A 33 ans, le blogueur Majid Oukacha se définit comme un ex-musulman. Né en France, il consacre une grande partie de son temps à la critique des textes sacrés islamiques sur Youtube. Entretien.
Daoud Boughezala. Pourquoi vous définissez-vous comme un « ex-musulman » ?
Majid Oukacha. « Ex-musulman » n’est qu’une facette parmi tant d’autres de ma personnalité. Je me définis avant tout, de façon constructive, par ce que je suis et ce que je fais, plus que par ce que j’ai cessé d’être ou ce que j’aspirerais à devenir. Je me sens davantage un humain, un Français, un écrivain, un blogueur et un militant qui défend à la mesure de ses moyens les libertés individuelles qui lui sont chères, qu’un « ex-croyant ». Cependant, la spécificité identitaire pour laquelle je suis le plus connu dans la sphère publique est indéniablement le rôle intellectuel et politique de ma parole d’ex-musulman qui critique les fondements scripturaires de l’islam.

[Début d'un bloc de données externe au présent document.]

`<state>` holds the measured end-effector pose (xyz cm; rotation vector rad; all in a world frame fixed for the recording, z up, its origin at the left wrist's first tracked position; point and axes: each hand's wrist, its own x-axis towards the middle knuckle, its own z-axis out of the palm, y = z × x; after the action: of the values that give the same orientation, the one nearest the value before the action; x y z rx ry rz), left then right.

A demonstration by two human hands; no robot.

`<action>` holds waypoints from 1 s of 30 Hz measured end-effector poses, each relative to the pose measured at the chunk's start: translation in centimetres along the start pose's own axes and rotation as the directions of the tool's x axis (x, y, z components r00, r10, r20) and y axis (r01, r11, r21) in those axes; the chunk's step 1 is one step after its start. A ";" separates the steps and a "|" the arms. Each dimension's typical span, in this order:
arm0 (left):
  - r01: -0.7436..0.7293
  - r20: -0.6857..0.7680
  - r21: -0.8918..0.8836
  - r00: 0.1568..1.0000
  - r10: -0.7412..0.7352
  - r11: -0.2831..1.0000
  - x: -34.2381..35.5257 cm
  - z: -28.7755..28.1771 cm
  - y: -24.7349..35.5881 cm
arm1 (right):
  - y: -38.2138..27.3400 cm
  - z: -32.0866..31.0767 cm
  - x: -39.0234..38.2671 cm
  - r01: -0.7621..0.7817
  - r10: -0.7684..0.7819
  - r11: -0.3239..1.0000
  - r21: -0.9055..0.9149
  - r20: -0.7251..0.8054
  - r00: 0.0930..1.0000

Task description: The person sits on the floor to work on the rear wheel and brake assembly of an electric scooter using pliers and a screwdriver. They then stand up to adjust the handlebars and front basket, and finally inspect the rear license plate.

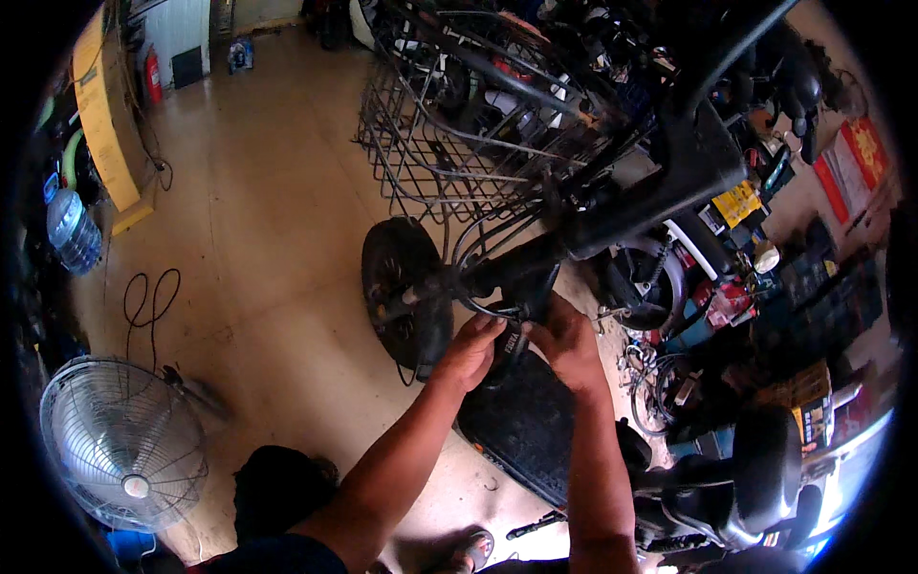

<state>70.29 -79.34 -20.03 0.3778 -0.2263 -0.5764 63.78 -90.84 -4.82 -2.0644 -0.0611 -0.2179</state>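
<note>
A black electric bike stands before me, its thick stem (612,220) slanting up to the right. Both my hands meet low on the frame, just behind the front wheel (406,297). My left hand (469,354) has thumb and fingers closed by the end of a looped black cable (478,304). Opposite it, my right hand (566,346) is bent inward, thumb against a black part with pale lettering (513,346). What the fingertips pinch is too small and dark to make out. Below the hands lies the dark footboard (516,421).
A wire basket (430,172) hangs over the front wheel. The black saddle (765,464) is at the lower right. Parts, boxes and another wheel (650,277) clutter the right side. A caged fan (124,445) stands at left, near a loose cord (151,311) on the floor.
</note>
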 end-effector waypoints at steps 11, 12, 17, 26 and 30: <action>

J’ai été musulman durant les 18 premières années de ma vie de la même façon que l’écrasante majorité des musulmans adultes du monde le sont encore aujourd’hui : par endoctrinement, depuis l’enfance. Un endoctrinement, éducatif par certains aspects et sectaire par d’autres, qui lie les musulmans à un Dieu big-brotherien qui les observe en permanence, qui espionne même leurs pensées les plus intimes, et qui menace surtout quiconque se détournerait de l’islam d’un enfer éternel après une résurrection post-mortem. Est-on vraiment libre de choisir sa foi ou d’y demeurer dans de telles conditions, face à un tel chantage apocalyptique, permanent et irrévocable ? J’accepte tout à fait l’étiquette d’« ex-musulman » comme un raccourci capable de me définir dans l’agora politico-médiatique contemporaine. Ironiquement, cette expression souligne d’ailleurs, par le refus volontaire de la soumission à la parole coranique déifiée, ma capacité à choisir librement, loin du fatalisme, et à penser par moi-même.

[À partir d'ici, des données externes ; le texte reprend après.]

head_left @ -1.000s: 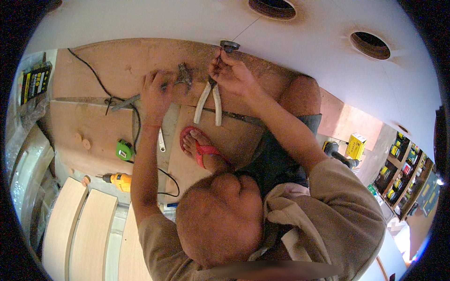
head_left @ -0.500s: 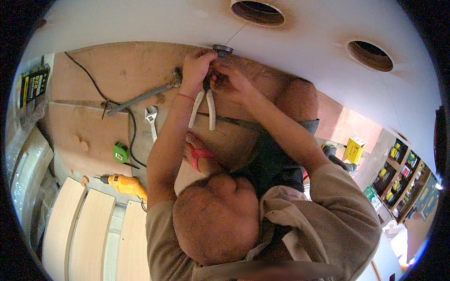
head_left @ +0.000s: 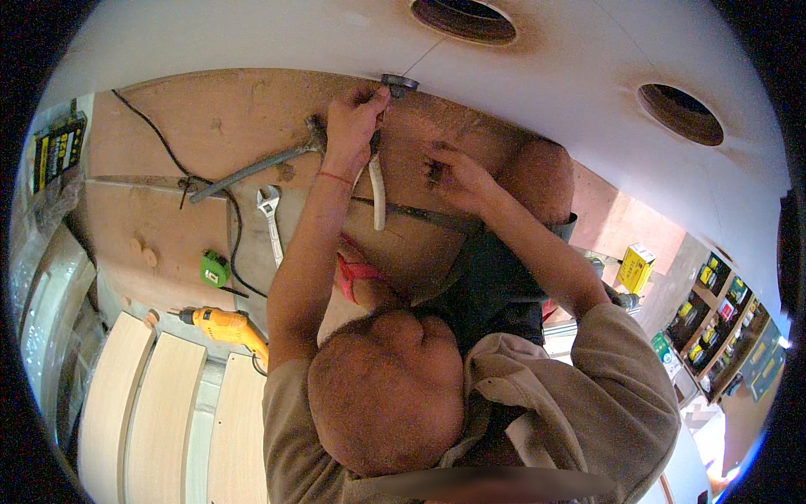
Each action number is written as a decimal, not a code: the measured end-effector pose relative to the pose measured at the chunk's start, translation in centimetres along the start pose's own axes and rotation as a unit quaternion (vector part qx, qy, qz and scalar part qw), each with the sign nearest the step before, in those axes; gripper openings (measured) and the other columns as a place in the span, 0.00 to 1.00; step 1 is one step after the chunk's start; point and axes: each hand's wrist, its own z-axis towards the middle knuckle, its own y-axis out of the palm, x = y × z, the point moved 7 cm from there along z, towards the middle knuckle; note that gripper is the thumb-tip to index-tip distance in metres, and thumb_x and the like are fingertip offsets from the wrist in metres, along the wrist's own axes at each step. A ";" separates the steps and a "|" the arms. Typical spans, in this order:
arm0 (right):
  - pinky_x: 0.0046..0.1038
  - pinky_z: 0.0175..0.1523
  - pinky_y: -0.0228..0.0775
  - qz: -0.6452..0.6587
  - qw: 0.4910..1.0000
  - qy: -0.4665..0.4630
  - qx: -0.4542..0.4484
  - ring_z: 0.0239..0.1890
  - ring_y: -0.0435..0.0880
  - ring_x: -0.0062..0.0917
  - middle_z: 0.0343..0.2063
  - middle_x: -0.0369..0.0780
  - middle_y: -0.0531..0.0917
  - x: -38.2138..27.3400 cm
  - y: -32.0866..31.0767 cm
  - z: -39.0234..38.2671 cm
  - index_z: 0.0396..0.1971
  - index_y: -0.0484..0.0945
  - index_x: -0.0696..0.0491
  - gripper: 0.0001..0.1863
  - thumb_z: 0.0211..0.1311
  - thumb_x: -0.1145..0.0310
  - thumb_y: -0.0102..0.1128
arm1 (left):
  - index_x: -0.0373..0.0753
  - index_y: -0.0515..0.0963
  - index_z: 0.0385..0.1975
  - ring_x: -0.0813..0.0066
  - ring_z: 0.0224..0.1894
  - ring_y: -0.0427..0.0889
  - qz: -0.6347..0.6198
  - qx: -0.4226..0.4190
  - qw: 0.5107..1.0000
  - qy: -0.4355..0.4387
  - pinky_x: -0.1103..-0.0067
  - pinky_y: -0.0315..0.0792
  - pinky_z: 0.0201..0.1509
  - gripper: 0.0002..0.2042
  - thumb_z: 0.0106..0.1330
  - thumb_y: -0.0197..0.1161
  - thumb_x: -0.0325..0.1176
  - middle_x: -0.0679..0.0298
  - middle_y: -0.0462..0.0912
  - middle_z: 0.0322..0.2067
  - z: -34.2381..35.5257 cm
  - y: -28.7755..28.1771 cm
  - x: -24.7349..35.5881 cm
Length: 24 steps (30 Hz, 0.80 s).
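My left hand (head_left: 354,126) is raised to a small dark fitting (head_left: 400,84) at the edge of the white panel (head_left: 252,42). It grips pliers (head_left: 377,191) near their head, and the white handles hang down below the hand. My right hand (head_left: 455,178) is lower and to the right, apart from the fitting, its fingers curled on a small dark frayed piece (head_left: 432,172). Both hands are over the brown wooden board (head_left: 168,126).
On the board lie a long metal bar (head_left: 248,172), a silver wrench (head_left: 270,220), a green tape measure (head_left: 214,269), a black cord (head_left: 164,151) and a saw blade (head_left: 424,218). A yellow drill (head_left: 220,323) and pale wood panels (head_left: 143,403) lie lower left. A yellow box (head_left: 635,267) and shelves (head_left: 722,328) are on the right.
My left hand left the metal bar, rose to the fitting and took over the pliers. My right hand let go of the pliers and drew back down to the right.
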 end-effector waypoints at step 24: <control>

Comment avez-vous abjuré votre foi ?
J’ai cessé de croire en l’islam après une période de doutes intensifs, qui se sont étalés sur plusieurs mois consécutifs à l’aube de l’âge adulte. C’est néanmoins en réalité toute une enfance de questionnements croissants et cumulatifs vis-à-vis des lois et des dogmes islamiques qui m’a accompagné dans ma démarche d’apostasie. La plupart des ex-musulmans se justifient du fait qu’ils ont quitté l’islam en se basant sur des constats manichéens et moralistes que je peux tout à fait partager. L’islam est une religion violente, misogyne et liberticide, et de nombreux versets de ce Coran incréé censé citer Allah lui-même de la première à la dernière phrase sont là pour en attester. Ce qui m’a le plus fait douter de la divinité du Coran est le fait que les préceptes et les lois juridiques formulés par son auteur sont des paroles incohérentes, imprécises et difficilement applicables. Cela est assez aberrant pour un Dieu qui se qualifie de nombreuses fois dans le Coran de Juste, d’Omniscient, d’Omnipotent et, excusez du peu, de Parfait !

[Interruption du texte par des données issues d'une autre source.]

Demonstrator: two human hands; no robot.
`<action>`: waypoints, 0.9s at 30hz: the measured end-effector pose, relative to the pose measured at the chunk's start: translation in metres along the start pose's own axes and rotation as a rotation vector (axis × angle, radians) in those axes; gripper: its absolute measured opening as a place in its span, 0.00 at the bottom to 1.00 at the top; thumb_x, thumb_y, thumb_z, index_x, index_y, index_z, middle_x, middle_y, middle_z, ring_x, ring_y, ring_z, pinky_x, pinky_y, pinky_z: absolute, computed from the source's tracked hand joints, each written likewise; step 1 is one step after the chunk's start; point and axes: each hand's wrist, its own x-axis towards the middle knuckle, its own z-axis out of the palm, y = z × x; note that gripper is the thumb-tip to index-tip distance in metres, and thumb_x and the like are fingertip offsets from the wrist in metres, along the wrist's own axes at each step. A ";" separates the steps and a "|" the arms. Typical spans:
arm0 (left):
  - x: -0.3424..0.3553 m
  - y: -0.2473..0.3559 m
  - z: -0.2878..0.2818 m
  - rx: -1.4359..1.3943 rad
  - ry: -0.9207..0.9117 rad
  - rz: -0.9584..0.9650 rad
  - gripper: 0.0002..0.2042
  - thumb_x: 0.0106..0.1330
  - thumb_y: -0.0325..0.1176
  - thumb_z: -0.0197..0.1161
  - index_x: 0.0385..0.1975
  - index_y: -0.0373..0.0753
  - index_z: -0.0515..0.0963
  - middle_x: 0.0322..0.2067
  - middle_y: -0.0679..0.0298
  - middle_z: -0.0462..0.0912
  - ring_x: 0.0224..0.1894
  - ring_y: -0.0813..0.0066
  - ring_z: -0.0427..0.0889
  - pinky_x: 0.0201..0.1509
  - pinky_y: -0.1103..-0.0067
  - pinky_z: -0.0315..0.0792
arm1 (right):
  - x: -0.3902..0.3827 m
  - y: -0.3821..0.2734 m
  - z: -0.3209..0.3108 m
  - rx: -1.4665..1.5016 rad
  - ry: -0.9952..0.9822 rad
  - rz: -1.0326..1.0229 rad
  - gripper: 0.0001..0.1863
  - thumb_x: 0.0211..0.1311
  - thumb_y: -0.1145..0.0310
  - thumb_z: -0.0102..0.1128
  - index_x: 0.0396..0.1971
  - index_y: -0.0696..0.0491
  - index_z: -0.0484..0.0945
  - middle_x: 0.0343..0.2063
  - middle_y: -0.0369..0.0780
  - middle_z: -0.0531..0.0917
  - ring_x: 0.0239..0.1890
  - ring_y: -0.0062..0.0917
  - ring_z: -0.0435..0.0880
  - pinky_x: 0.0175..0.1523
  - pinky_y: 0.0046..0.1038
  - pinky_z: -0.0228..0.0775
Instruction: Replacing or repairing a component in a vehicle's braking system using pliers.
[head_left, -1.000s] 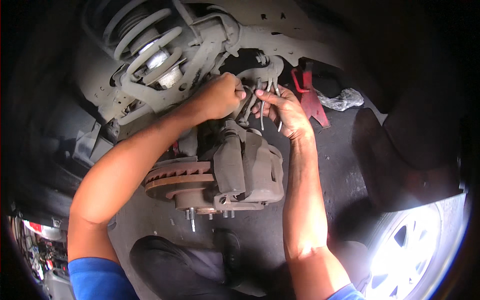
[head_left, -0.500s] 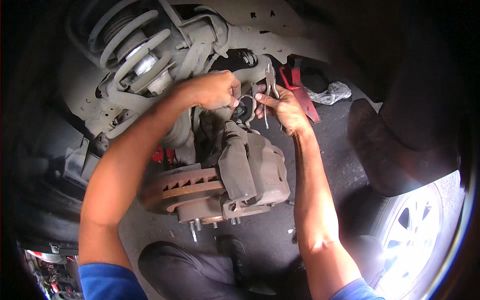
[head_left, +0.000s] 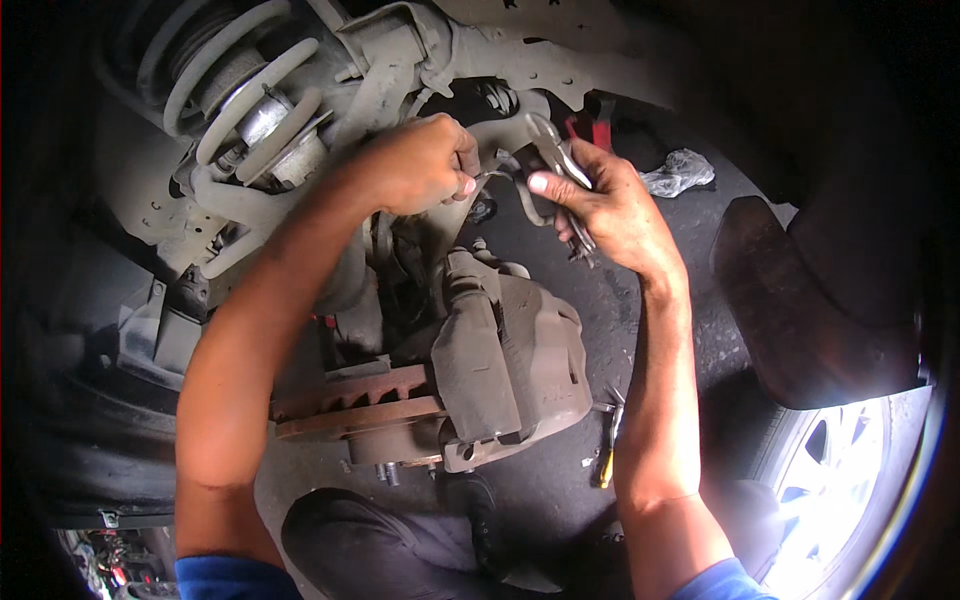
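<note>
My right hand (head_left: 620, 205) is closed around a pair of metal pliers (head_left: 547, 148), whose head points up and to the left while the handles run down past my palm. My left hand (head_left: 425, 165) is closed, with thumb and finger pinching a thin grey line (head_left: 490, 173); I cannot tell whether it is a cable or a hose. This line bends toward the fingers of my right hand, which hide part of it. Below both hands sits a dusty brake caliper (head_left: 540, 350) over a rusty brake disc (head_left: 360, 405).
A coil spring (head_left: 255, 90) and suspension arms fill the upper left. Behind my right hand are a red metal piece (head_left: 600, 130) and crumpled clear plastic (head_left: 682, 172). A yellow-handled tool (head_left: 607, 465) lies on the floor. A wheel (head_left: 830, 470) stands at the lower right, below a dark mudguard (head_left: 765, 300).
My right hand has moved to the right and tilted the pliers leftward at the head. My left hand keeps its pinch. The view has shifted slightly, and the yellow-handled tool now shows.
</note>
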 end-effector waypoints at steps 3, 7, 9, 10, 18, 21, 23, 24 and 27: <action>0.000 -0.003 0.001 0.026 0.009 -0.004 0.08 0.68 0.27 0.65 0.37 0.27 0.81 0.28 0.61 0.84 0.31 0.75 0.82 0.39 0.74 0.78 | -0.004 -0.004 0.001 -0.067 -0.035 -0.018 0.17 0.66 0.63 0.74 0.44 0.56 0.76 0.26 0.34 0.80 0.23 0.15 0.77 0.28 0.23 0.68; 0.000 -0.002 -0.002 -0.020 0.015 -0.018 0.08 0.67 0.26 0.66 0.39 0.28 0.83 0.30 0.60 0.85 0.33 0.75 0.82 0.40 0.74 0.80 | -0.008 0.002 0.000 -0.426 0.042 -0.218 0.17 0.62 0.69 0.75 0.39 0.58 0.73 0.24 0.39 0.79 0.24 0.25 0.75 0.33 0.32 0.66; 0.002 -0.001 -0.001 -0.013 -0.022 -0.026 0.08 0.67 0.26 0.66 0.40 0.28 0.83 0.31 0.60 0.85 0.34 0.74 0.82 0.40 0.73 0.80 | -0.009 0.004 -0.001 -0.624 0.111 -0.214 0.15 0.61 0.70 0.73 0.39 0.58 0.74 0.23 0.48 0.80 0.29 0.43 0.82 0.39 0.43 0.70; 0.002 -0.001 0.000 -0.016 -0.016 -0.030 0.08 0.66 0.27 0.67 0.40 0.28 0.83 0.32 0.60 0.85 0.35 0.74 0.83 0.40 0.73 0.81 | -0.009 0.006 -0.002 -0.625 0.113 -0.212 0.15 0.61 0.70 0.73 0.39 0.58 0.74 0.23 0.48 0.80 0.29 0.43 0.82 0.39 0.43 0.70; 0.000 -0.002 -0.001 -0.056 -0.010 -0.053 0.08 0.66 0.27 0.67 0.40 0.29 0.83 0.32 0.60 0.84 0.35 0.73 0.83 0.42 0.72 0.82 | -0.010 0.021 -0.004 -0.890 0.111 -0.349 0.16 0.57 0.68 0.75 0.46 0.49 0.84 0.41 0.41 0.81 0.52 0.41 0.78 0.60 0.45 0.71; 0.000 -0.007 -0.003 -0.108 -0.043 -0.007 0.07 0.65 0.26 0.68 0.39 0.29 0.83 0.32 0.60 0.84 0.36 0.73 0.83 0.42 0.73 0.82 | -0.007 0.024 -0.002 -0.964 0.142 -0.409 0.16 0.56 0.67 0.75 0.45 0.48 0.85 0.42 0.40 0.81 0.52 0.39 0.77 0.61 0.47 0.69; 0.002 -0.001 -0.001 -0.069 -0.043 -0.013 0.07 0.65 0.25 0.68 0.38 0.29 0.83 0.32 0.60 0.84 0.36 0.74 0.83 0.41 0.74 0.82 | -0.008 0.027 -0.006 -0.973 0.153 -0.414 0.16 0.56 0.67 0.75 0.45 0.47 0.85 0.42 0.39 0.81 0.53 0.39 0.78 0.61 0.47 0.69; 0.003 0.002 -0.001 -0.061 -0.048 -0.017 0.07 0.65 0.25 0.68 0.38 0.29 0.83 0.32 0.60 0.84 0.36 0.74 0.83 0.41 0.74 0.82 | -0.009 0.029 -0.008 -0.993 0.159 -0.420 0.17 0.55 0.66 0.76 0.45 0.46 0.85 0.42 0.38 0.81 0.53 0.38 0.78 0.61 0.47 0.69; 0.003 -0.003 -0.001 -0.058 -0.044 -0.003 0.07 0.65 0.25 0.68 0.39 0.28 0.83 0.32 0.60 0.85 0.35 0.75 0.83 0.41 0.75 0.81 | -0.008 0.030 -0.005 -1.022 0.167 -0.433 0.17 0.55 0.66 0.76 0.46 0.45 0.85 0.42 0.38 0.80 0.53 0.38 0.78 0.62 0.47 0.70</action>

Je vais vous donner un exemple de mon point de vue critique tout à fait particulier sur ce Coran dont le caractère sacré n’engage en réalité que ceux qui y croient (pour paraphraser l’adage sur les promesses en politique !). Au verset 38 de la sourate 5 du Coran, Allah demande aux musulmans de couper la main du voleur et de la voleuse, tandis qu’au second verset de la sourate 24 de ce même Coran, Allah exige que celles et ceux qui font l’amour en dehors du mariage reçoivent 100 coups de fouet. Plus que la barbarie de ces châtiments corporels, ce qui me saute d’abord aux yeux ici c’est la suffisance et l’imprécision qui encadrent ces sanctions pénales dans le Coran. Allah ne précise à aucun moment dans le Coran quelle main du voleur il faudrait couper, ni le montant minimum du larcin à partir duquel il faudrait couper la main du voleur, ni l’âge minimum à partir duquel on peut imputer à une personne le crime du vol. De fait, qu’est-ce qui pourrait empêcher un islamiste désirant appliquer le Coran de se sentir la légitimité de couper la main d’un orphelin de 12 ans qui a volé une pomme parce qu’il était affamé ? Et Allah ne précise pas non plus les matériaux autorisés ou interdits dans le fouet qui flagellera celles et ceux qui font l’amour en dehors du mariage, ni la distance minimale ou maximale entre le fouettard et la personne fouettée, ni les parties du corps à fouetter ou à ne pas fouetter chez cette dernière. Il serait donc tout à fait possible de vider de son sang le corps d’une personne coupable de fornication si on mettait ce fouet de la justice coranique entre les mains d’un champion olympique du lancer de javelot…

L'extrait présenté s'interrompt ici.